Google AI researchers working with the ALS Therapy Development Institute today shared details about Project Euphonia, a speech-to-text transcription service for people with speaking impairments. They also say their approach can improve automatic speech recognition for people with non-native English accents as well.
People with amyotrophic lateral sclerosis (ALS) often have slurred speech, but existing AI systems are typically trained on voice data without any affliction or accent.
The new approach is successful primarily due to the introduction of small amounts of data that represents people with accents and ALS.
“We show that 71% of the improvement comes from only 5 minutes of training data,” according to a paper published on arXiv July 31 titled “Personalizing ASR for Dysarthric and Accented Speech with Limited Data.”

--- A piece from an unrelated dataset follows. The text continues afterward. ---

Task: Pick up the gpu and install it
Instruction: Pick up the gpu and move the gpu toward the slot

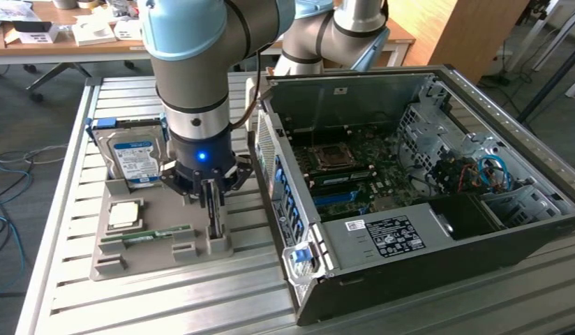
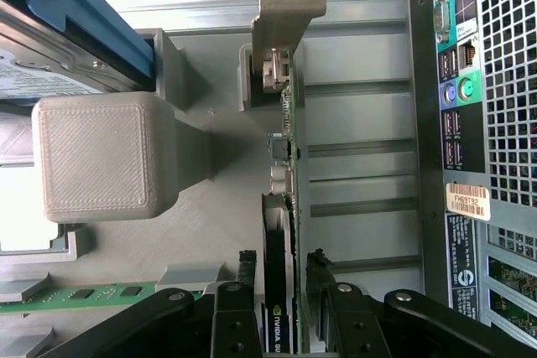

Personalized models were able to achieve 62% and 35% relative word error rate (WER) improvement for ALS and accents respectively.
The ALS speech data set consists of 36 hours of audio from 67 people with ALS, working with the ALS Therapy Development Institute.
The non-native English speaker data set is called L2 Arctic and has 20 recordings of utterances that last one hour each.
Project Euphonia also utilizes techniques from Parrotron, an AI tool for people with speech impediments introduced in July, as well as fine-tuning techniques.
Written by 12 coauthors, the work is being presented at International Speech Communication Association, or Interspeech 2019, which takes place September 15-19 in Graz, Austria.
“This paper’s approach overcomes data scarcity by beginning with a base model trained on thousands of hours of standard speech. It gets around sub-group heterogeneity by training personalized models,” the paper reads.
The research, which a Google AI blog post highlighted today, follows the introduction of Project Euphonia and other initiatives in May, such as Live Relay, a feature to make phone calls easier for deaf people, and Project Diva, an effort to make Google Assistant accessible for nonverbal people.
Google is soliciting data from people with ALS to improve its model’s accuracy and is working on next steps for Project Euphonia, such as using phoneme mistakes to reduce word error rates.